Comment 24 Aldy Hernandez 2018-01-26 16:54:27 UTC
(In reply to Jakub Jelinek from comment #23)
> What would create those BIT_FIELD_REFs so early though?  They should stay as
> COMPONENT_REFs.

I thought you'd never ask... why our friend fold_truth_andor_1 :).

      /* Make a mask that corresponds to both fields being compared.
	 Do this for both items being compared.  If the operands are the
	 same size and the bits being compared are in the same position
	 then we can do this by masking both and comparing the masked
	 results.  */
Comment 25 Richard Biener 2019-11-14 07:50:30 UTC
The GCC 7 branch is being closed, re-targeting to GCC 8.4.
Comment 26 Jakub Jelinek 2020-03-04 09:32:24 UTC
GCC 8.4.0 has been released, adjusting target milestone.
Comment 27 Jeffrey A. Law 2020-03-09 14:42:49 UTC
So I just prototyped a bit of code that might help with this BZ.

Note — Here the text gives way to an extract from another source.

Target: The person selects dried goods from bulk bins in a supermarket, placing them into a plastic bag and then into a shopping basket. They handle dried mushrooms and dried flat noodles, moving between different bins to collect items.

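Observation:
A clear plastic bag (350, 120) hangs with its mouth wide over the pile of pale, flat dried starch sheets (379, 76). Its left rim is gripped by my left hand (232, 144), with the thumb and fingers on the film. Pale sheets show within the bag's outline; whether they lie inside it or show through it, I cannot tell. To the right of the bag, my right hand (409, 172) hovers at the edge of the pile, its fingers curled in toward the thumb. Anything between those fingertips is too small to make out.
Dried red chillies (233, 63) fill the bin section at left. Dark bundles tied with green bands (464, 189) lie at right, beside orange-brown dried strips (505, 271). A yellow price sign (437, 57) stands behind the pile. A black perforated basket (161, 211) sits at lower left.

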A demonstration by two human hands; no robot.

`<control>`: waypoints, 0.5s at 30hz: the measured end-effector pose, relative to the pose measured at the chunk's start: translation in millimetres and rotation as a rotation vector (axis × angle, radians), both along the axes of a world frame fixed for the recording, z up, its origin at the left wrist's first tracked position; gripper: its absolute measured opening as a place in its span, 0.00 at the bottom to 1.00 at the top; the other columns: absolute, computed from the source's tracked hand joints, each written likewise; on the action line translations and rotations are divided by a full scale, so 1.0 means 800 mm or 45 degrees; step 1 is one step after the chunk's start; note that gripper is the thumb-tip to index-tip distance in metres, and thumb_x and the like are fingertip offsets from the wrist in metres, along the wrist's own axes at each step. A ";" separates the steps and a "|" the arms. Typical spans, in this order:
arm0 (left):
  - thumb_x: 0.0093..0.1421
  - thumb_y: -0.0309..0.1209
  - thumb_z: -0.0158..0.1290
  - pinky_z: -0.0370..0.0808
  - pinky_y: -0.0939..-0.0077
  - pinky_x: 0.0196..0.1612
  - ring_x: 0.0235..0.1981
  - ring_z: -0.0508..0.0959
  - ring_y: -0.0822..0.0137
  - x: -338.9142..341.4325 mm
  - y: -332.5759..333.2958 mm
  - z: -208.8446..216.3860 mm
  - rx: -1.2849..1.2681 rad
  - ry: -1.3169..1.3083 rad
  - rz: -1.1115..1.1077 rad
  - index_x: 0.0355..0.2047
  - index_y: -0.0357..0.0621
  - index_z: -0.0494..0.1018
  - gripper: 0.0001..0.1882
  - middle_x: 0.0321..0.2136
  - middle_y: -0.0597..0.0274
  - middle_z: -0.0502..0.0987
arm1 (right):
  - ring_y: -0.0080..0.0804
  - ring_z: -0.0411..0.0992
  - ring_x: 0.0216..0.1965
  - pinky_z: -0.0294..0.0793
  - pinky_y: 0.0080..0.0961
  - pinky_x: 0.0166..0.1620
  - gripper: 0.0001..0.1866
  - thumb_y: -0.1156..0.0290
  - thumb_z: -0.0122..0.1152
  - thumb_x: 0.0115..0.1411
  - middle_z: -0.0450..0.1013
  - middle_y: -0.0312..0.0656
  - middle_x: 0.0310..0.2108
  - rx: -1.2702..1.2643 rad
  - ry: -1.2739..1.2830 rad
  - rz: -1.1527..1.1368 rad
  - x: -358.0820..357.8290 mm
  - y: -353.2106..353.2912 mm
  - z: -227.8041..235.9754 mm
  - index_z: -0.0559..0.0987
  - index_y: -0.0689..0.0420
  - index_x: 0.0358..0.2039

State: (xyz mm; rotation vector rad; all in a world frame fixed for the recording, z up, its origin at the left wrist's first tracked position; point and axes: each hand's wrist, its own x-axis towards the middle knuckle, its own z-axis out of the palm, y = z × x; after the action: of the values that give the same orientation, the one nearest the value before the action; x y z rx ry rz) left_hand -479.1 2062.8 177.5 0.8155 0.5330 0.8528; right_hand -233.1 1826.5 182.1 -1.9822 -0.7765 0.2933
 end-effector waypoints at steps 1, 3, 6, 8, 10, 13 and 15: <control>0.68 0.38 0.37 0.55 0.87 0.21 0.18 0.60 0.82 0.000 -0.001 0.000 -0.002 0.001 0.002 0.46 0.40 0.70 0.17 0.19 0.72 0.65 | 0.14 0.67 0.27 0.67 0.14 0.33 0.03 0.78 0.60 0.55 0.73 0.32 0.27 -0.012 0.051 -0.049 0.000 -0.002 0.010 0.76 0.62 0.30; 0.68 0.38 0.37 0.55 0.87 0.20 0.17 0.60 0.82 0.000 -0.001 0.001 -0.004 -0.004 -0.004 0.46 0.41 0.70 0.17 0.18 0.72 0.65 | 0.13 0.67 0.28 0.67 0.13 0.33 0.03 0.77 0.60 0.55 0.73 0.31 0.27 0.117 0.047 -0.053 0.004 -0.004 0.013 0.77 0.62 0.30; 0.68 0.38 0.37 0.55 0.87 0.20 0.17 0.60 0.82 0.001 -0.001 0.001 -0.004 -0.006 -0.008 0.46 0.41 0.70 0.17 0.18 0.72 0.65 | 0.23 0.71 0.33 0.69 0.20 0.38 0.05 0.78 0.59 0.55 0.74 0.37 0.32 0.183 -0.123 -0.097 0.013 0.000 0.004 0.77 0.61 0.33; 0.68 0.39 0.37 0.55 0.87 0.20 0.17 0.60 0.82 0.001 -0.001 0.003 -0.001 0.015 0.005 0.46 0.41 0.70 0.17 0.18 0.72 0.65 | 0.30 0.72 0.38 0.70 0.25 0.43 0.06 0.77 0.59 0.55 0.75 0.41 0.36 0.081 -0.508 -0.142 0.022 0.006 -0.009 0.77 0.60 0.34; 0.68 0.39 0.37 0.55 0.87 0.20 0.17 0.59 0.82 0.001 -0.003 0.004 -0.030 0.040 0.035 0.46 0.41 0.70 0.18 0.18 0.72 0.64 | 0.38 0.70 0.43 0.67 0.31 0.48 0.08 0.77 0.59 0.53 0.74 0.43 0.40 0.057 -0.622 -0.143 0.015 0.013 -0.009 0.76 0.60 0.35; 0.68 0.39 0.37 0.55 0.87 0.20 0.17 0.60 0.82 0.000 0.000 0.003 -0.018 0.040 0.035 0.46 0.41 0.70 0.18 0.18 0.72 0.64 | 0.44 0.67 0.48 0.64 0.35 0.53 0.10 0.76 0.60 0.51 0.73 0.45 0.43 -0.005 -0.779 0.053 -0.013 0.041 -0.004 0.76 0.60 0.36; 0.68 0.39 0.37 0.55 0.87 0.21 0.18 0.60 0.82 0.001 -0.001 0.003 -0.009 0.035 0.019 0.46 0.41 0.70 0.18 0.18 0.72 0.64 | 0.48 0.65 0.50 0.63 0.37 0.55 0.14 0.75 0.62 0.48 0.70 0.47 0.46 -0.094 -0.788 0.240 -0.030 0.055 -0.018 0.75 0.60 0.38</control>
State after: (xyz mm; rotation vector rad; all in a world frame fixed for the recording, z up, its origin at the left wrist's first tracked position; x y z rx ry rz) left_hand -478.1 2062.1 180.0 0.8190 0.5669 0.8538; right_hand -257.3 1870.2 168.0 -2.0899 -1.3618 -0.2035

This seems better suited for match.pd, except that match.pd doesn't seem to want to handle BIT_FIELD_REF nodes.  So I did the prototype in forwprop.

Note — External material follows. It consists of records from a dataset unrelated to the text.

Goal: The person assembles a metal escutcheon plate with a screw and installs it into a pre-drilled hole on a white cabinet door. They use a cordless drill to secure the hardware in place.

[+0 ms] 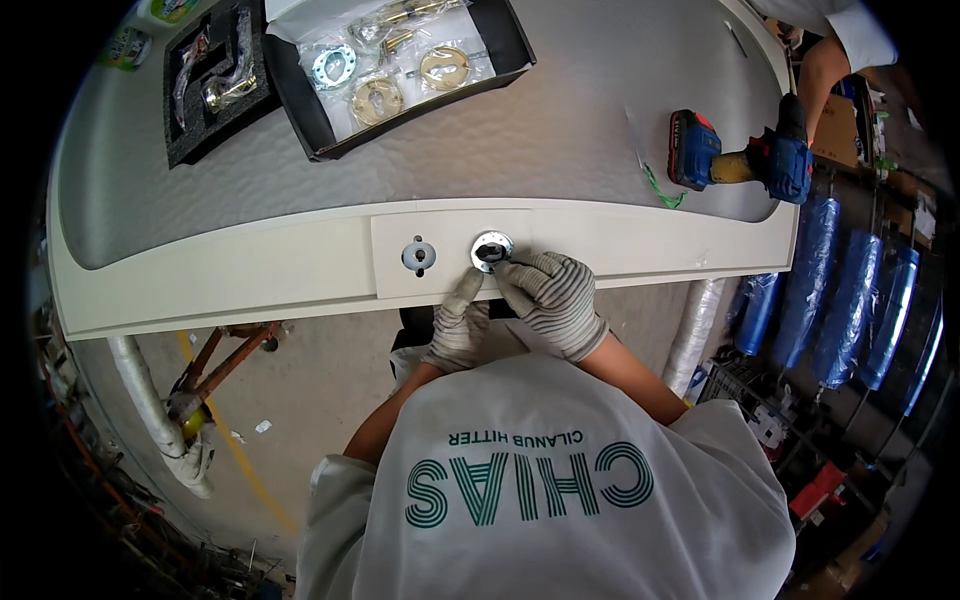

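A round silver mounting ring sits over a hole in the white frame of a door panel. Dark metal shows in the ring's centre. My left hand, in a striped knit glove, has a fingertip pressed against the ring's lower left edge, with the other fingers curled in. My right hand, gloved alike, pinches at the ring's lower right edge; its fingertips are partly hidden. Left of the ring, a second cutout with a round silver plate shows in the frame.
A black box of bagged rings and hardware lies on the frosted glass, beside a black foam tray with a handle. A blue cordless drill rests at the right, near another person's arm. Blue plastic-wrapped rolls stand beyond.
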A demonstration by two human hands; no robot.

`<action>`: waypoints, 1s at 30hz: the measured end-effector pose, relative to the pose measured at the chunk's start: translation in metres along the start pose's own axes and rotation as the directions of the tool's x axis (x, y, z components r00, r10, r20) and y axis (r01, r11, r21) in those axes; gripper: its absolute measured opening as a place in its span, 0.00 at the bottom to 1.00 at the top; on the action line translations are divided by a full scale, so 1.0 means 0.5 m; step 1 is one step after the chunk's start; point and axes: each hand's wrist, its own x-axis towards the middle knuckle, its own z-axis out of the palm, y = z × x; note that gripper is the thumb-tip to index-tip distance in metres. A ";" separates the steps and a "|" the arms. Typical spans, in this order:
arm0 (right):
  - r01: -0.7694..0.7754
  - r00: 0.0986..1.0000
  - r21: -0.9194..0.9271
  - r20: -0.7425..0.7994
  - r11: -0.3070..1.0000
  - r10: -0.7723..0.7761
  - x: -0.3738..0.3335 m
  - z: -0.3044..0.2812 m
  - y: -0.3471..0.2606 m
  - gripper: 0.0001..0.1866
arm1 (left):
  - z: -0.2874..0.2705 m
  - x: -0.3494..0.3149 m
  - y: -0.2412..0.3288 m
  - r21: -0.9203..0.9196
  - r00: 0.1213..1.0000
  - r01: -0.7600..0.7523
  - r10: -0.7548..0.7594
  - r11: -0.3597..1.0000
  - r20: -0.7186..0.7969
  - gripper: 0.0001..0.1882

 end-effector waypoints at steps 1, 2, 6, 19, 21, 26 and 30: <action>-0.003 1.000 -0.008 0.014 1.000 0.003 -0.001 0.001 0.002 0.08 | -0.003 -0.002 0.001 -0.003 1.000 0.024 -0.024 1.000 -0.005 0.22; 0.031 0.999 -0.012 0.029 0.999 -0.031 -0.004 0.005 0.010 0.09 | -0.010 -0.002 0.005 0.204 0.997 0.007 -0.022 0.979 0.072 0.22; 0.099 0.995 -0.019 0.016 0.995 -0.099 -0.005 0.014 0.022 0.10 | -0.081 -0.004 -0.012 0.435 0.999 0.028 -0.045 0.900 0.029 0.21; 0.139 0.974 0.054 0.173 0.989 -0.147 -0.010 0.008 0.058 0.10 | -0.112 -0.029 -0.031 0.653 0.997 0.001 0.046 0.757 -0.056 0.13; 0.136 0.975 0.058 0.169 0.989 -0.144 -0.017 0.017 0.065 0.13 | -0.081 -0.029 -0.026 0.198 0.981 0.141 -0.111 0.970 -0.157 0.10; 0.094 0.979 0.141 0.169 0.986 -0.118 -0.008 0.018 0.074 0.16 | -0.137 -0.040 -0.031 0.421 0.974 0.226 -0.192 0.878 -0.122 0.06; 0.078 0.975 0.215 0.188 0.973 -0.120 -0.004 0.021 0.079 0.16 | -0.160 -0.048 -0.050 0.543 0.973 0.229 -0.199 0.808 -0.115 0.06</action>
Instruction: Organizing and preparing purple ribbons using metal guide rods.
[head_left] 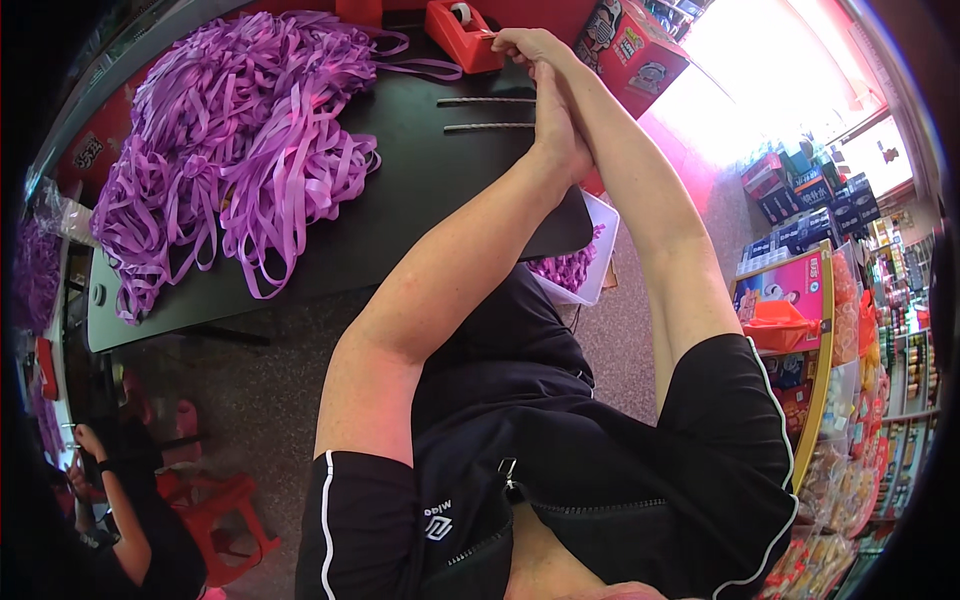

Given a BIT_AND_EXPR which just masks off high bits that is fed by a BIT_FIELD_REF, we can adjust the # of bits in the BIT_FIELD_REF and the type of the reference.  The BIT_AND turns into a nop-conversion.

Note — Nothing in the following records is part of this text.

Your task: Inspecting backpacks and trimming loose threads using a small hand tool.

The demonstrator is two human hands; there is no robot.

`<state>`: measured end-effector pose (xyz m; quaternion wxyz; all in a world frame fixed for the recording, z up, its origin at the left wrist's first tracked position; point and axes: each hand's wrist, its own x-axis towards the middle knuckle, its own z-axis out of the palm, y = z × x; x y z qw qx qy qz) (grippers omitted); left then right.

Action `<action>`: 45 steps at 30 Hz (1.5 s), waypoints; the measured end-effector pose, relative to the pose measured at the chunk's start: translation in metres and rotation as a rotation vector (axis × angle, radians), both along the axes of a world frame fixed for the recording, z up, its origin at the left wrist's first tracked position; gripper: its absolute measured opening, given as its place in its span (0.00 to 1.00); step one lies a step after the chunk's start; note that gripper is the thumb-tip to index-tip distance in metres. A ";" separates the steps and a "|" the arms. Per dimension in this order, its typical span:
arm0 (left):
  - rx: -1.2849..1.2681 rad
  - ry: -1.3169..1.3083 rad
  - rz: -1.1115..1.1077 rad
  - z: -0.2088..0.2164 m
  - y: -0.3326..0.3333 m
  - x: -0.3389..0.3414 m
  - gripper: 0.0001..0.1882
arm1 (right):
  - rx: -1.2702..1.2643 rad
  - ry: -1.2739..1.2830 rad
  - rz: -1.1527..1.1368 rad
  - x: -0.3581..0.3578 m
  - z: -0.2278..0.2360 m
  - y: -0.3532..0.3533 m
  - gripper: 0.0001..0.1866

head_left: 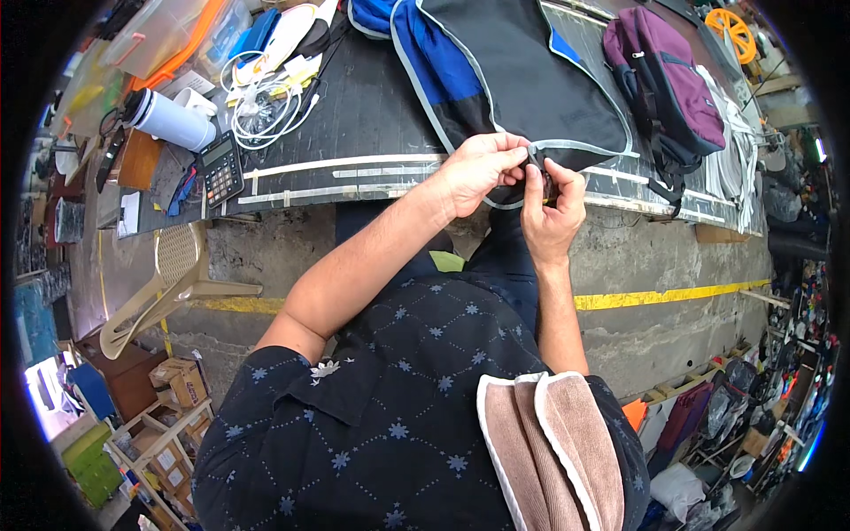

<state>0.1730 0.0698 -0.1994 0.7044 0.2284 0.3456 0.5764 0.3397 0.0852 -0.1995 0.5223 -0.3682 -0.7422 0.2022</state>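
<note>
A black and blue fabric piece with grey edge binding [558, 97] lies on the table, its near edge hanging a little over the front. My left hand [478, 173] is closed in a pinch at that bound near edge, thumb and forefinger together. Close beside it on the right, my right hand [553, 208] is also closed, fingertips pressed around a small dark bit at the same edge. What exactly lies between the right fingers is too small and covered to make out. Both hands meet just past the table's front edge.
A calculator [220, 170], a pale bottle [177, 122] and coiled white cable [266, 111] occupy the left of the black table [372, 106]. To the right rests a purple backpack [668, 88]. A beige plastic chair [173, 274] stands at left; a folded brown cloth [558, 442] hangs over my shoulder.
</note>
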 end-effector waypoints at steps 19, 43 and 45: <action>-0.007 0.156 0.042 0.012 -0.005 0.008 0.10 | 0.018 0.001 -0.024 0.004 -0.002 0.001 0.13; 0.028 0.304 0.105 0.017 -0.010 0.014 0.09 | 0.075 -0.068 -0.036 0.002 0.004 0.004 0.11; 0.036 0.321 0.092 0.016 -0.011 0.014 0.10 | 0.182 -0.095 -0.033 0.003 0.004 0.006 0.10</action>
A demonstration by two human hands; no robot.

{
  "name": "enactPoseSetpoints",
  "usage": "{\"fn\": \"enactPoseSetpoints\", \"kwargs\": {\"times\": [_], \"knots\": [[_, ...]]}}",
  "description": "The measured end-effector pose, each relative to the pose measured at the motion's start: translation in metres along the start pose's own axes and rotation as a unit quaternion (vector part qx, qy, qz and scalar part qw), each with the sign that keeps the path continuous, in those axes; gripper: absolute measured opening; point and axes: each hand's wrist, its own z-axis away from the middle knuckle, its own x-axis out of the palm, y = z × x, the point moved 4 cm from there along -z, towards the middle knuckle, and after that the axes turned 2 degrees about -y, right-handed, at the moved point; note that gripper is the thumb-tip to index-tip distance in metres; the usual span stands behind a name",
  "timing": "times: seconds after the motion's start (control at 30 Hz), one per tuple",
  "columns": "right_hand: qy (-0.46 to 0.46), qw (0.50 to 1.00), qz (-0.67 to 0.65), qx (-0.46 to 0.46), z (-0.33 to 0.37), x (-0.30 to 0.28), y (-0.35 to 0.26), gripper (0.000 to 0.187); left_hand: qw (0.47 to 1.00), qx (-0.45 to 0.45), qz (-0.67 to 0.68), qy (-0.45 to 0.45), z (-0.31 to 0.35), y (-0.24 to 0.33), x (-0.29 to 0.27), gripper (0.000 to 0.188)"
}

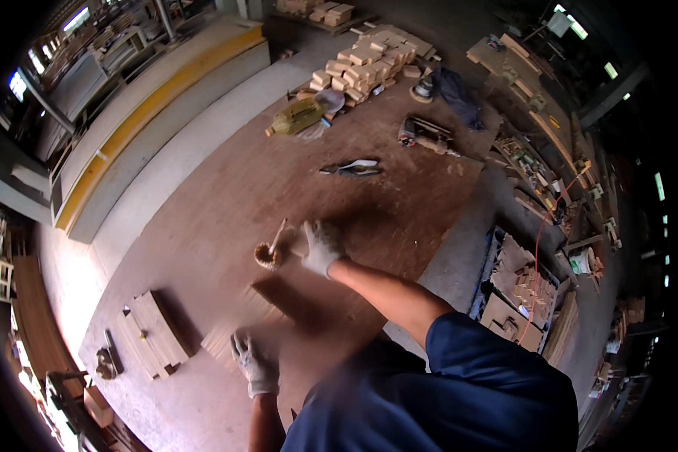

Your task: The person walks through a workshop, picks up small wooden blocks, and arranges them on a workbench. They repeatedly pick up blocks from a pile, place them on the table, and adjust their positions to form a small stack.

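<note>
My left hand (256, 367), in a pale work glove, is at the near end of a light wooden piece (242, 320) blurred by motion. Its fingers are stretched out beside the wood; whether they touch it is unclear. My right hand (322, 248), gloved too, reaches over the brown tabletop (226, 203) with fingers apart and nothing visible in them. Just left of it lies a curled, ridged tan strip (266, 258) with a thin pale stick-like part (280, 232); its kind I cannot make out.
A slatted wooden panel (154, 335) lies left, beside a small dark metal tool (108, 358). Farther off are pliers-like tools (352, 167), a power tool (429, 137), a yellowish plastic bottle (297, 117) and stacked wood blocks (369, 64). Wood scraps fill a bin (516, 290) at right.
</note>
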Motion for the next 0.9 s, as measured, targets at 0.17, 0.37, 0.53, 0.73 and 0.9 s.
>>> {"fn": "enactPoseSetpoints", "kwargs": {"times": [0.17, 0.37, 0.53, 0.73, 0.9], "knots": [[-0.062, 0.997, -0.007, -0.034, 0.062, -0.025, 0.015, 0.072, 1.0, -0.021, 0.004, -0.006, -0.001, 0.007, -0.005, 0.09], [-0.001, 0.999, -0.016, -0.042, 0.1, -0.019, 0.008, 0.071, 1.0, -0.018, -0.007, -0.001, 0.001, 0.0, -0.004, 0.089], [0.024, 0.998, -0.044, -0.025, 0.104, -0.005, 0.011, 0.07, 1.0, -0.025, -0.011, 0.001, 0.002, 0.0, -0.005, 0.09], [-0.023, 0.995, -0.031, 0.087, 0.144, -0.004, 0.029, 0.114, 0.998, 0.0, -0.001, 0.062, 0.001, -0.001, 0.0, 0.072], [-0.055, 0.991, 0.098, 0.075, 0.199, -0.004, 0.081, 0.101, 0.998, -0.01, 0.015, 0.055, 0.001, 0.009, -0.009, 0.075]]}}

So the key blocks start like this:

;;   basic block 2, loop depth 0, maybe hot
;;    prev block 0, next block 3, flags: (NEW, VISITED)
;;    pred:       ENTRY (FALLTHRU,EXECUTABLE)
  _13 = __builtin_object_size (tp_11(D), 0);
  _14 = &tp_11(D)->D.2292;
  .UBSAN_OBJECT_SIZE (_14, 13, _13, 0);
  _1 = tp_11(D)->chrono_type;
  _2 = (int) _1;
  if (_1 == 0)
    goto <bb 3>; [INV]
  else
    goto <bb 5>; [INV]
;;    succ:       3 (TRUE_VALUE,EXECUTABLE)
;;                5 (FALSE_VALUE,EXECUTABLE)

;;   basic block 3, loop depth 0, maybe hot
;;    prev block 2, next block 4, flags: (NEW, VISITED)
;;    pred:       2 (TRUE_VALUE,EXECUTABLE)
  _3 = BIT_FIELD_REF <*tp_11(D), 8, 96>;
  _4 = _3 & 3;
  if (_4 != 0)
    goto <bb 4>; [INV]
  else
    goto <bb 5>; [INV]
;;    succ:       4 (TRUE_VALUE,EXECUTABLE)
;;                5 (FALSE_VALUE,EXECUTABLE)

And the bits in block #3 turn into:

;;   basic block 3, loop depth 0, maybe hot
;;    prev block 2, next block 4, flags: (NEW, VISITED)
;;    pred:       2 (TRUE_VALUE,EXECUTABLE)
  _9 = BIT_FIELD_REF <*tp_11(D), 2, 96>;
  _4 = (unsigned char) _9;
  if (_9 != 0)
    goto <bb 4>; [INV]
  else
    goto <bb 5>; [INV]
;;    succ:       4 (TRUE_VALUE,EXECUTABLE)
;;                5 (FALSE_VALUE,EXECUTABLE)


That's good enough that FRE can see the redundancy between tp->chrono_type and the BIT_FIELD_REF and all the right things just happen from that point onward.
Comment 28 Jakub Jelinek 2021-05-14 09:49:08 UTC
GCC 8 branch is being closed.
Comment 29 Richard Biener 2021-06-01 08:09:05 UTC
GCC 9.4 is being released, retargeting bugs to GCC 9.5.